BEGIN

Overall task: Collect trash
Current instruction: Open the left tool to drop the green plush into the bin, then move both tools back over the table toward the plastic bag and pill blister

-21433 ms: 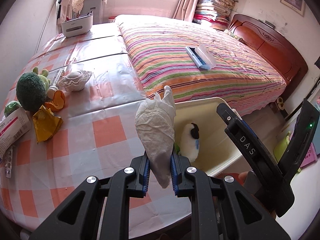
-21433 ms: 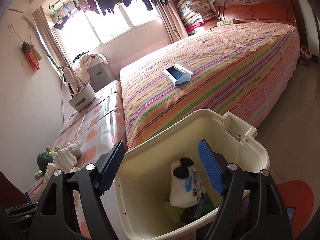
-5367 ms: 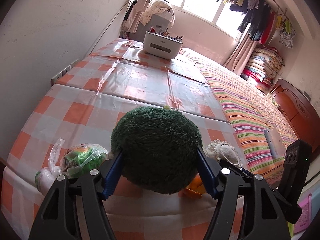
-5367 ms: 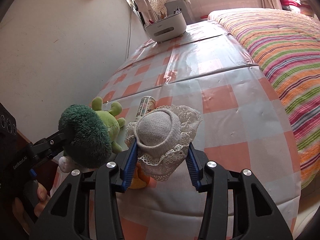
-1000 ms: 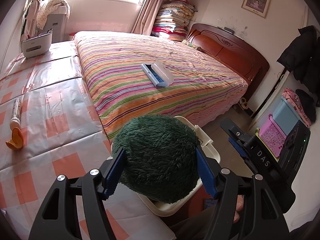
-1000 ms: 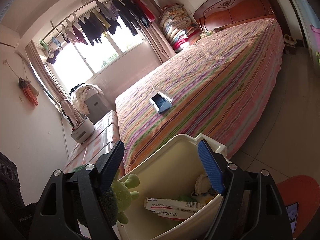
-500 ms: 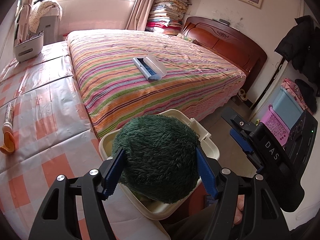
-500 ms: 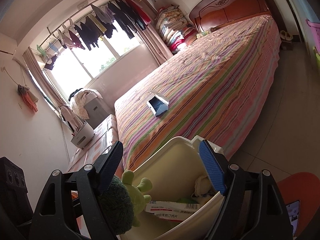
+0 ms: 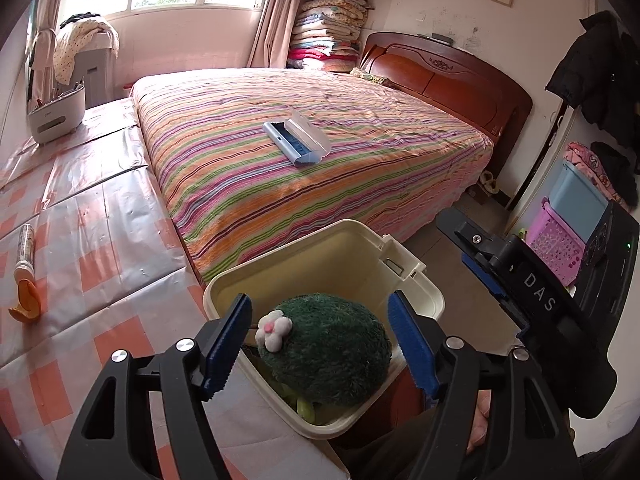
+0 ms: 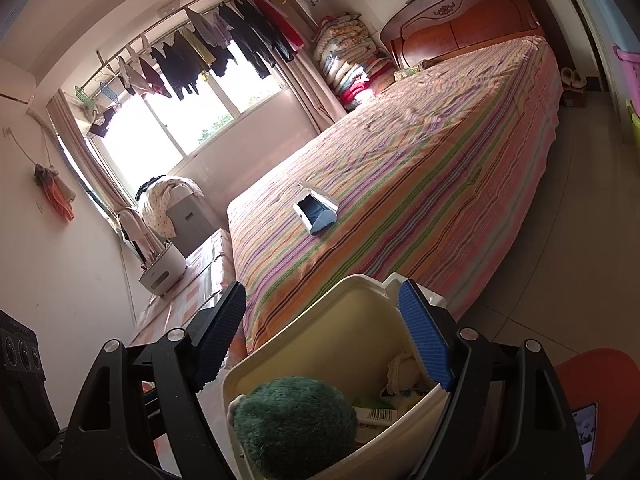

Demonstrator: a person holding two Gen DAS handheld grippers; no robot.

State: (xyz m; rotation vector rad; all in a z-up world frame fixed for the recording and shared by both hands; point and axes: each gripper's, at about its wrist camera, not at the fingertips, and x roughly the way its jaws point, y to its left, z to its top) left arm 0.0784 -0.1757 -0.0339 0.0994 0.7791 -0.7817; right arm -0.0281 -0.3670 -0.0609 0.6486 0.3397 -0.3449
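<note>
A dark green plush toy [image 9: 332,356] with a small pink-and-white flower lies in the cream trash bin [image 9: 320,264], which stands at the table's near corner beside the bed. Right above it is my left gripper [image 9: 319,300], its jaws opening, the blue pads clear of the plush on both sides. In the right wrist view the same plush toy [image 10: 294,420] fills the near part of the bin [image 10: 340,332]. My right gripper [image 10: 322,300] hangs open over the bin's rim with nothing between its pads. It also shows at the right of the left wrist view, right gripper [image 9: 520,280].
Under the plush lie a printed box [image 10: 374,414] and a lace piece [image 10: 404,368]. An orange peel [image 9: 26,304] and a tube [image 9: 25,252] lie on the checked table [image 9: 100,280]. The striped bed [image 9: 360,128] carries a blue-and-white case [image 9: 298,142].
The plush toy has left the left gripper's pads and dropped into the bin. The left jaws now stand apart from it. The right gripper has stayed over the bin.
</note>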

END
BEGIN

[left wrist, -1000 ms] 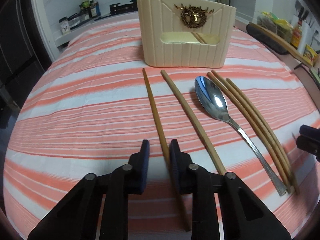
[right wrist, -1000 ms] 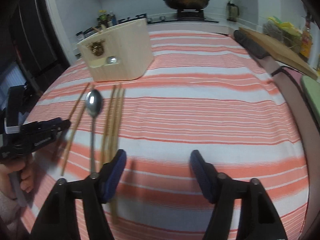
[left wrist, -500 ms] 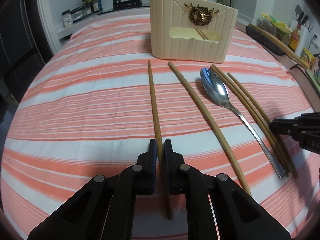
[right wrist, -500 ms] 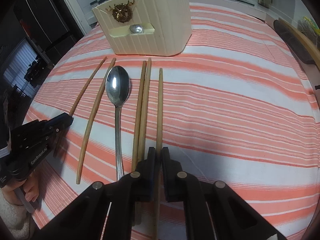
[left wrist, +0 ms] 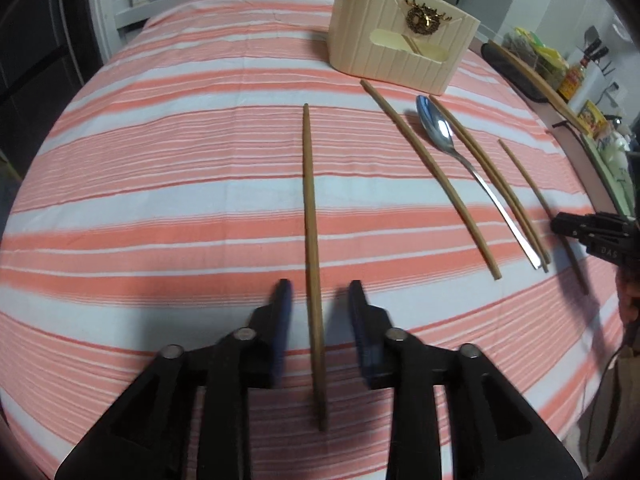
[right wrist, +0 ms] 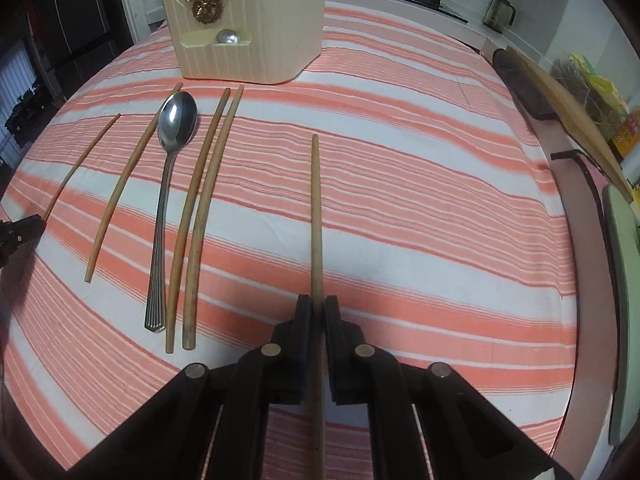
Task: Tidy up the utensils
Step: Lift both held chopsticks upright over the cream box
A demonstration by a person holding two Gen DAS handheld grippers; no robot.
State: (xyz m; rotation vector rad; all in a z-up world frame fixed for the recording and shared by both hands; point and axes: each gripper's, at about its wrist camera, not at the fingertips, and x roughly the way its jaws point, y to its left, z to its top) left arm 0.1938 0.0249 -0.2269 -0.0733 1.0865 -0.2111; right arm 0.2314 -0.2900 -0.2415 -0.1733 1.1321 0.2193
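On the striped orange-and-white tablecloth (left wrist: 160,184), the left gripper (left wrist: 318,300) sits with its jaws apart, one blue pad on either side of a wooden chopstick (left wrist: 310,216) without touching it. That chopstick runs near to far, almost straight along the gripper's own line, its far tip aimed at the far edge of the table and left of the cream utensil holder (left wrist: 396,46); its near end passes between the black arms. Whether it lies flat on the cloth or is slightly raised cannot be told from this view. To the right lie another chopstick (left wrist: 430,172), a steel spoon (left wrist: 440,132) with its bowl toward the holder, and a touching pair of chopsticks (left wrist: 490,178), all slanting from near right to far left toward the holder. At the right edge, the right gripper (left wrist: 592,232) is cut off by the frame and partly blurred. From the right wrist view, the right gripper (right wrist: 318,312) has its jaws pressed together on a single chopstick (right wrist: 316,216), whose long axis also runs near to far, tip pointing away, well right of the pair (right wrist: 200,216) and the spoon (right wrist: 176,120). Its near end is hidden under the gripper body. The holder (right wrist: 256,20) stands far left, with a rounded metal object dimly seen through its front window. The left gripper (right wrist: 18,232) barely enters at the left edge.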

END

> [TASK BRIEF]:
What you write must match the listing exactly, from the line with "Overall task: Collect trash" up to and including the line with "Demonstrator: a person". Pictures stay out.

> [WRITTEN RESPONSE]:
Overall task: Collect trash
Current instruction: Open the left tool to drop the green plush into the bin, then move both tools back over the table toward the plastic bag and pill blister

-21433 ms: 
-21433 ms: 
-5367 ms: 
-5367 ms: 
-1000 ms: 
-1000 ms: 
-500 ms: 
-500 ms: 
+0 ms: 
+0 ms: 

Demonstrator: a person holding two Gen DAS handheld grippers; no robot.

What the answer needed to say has been said.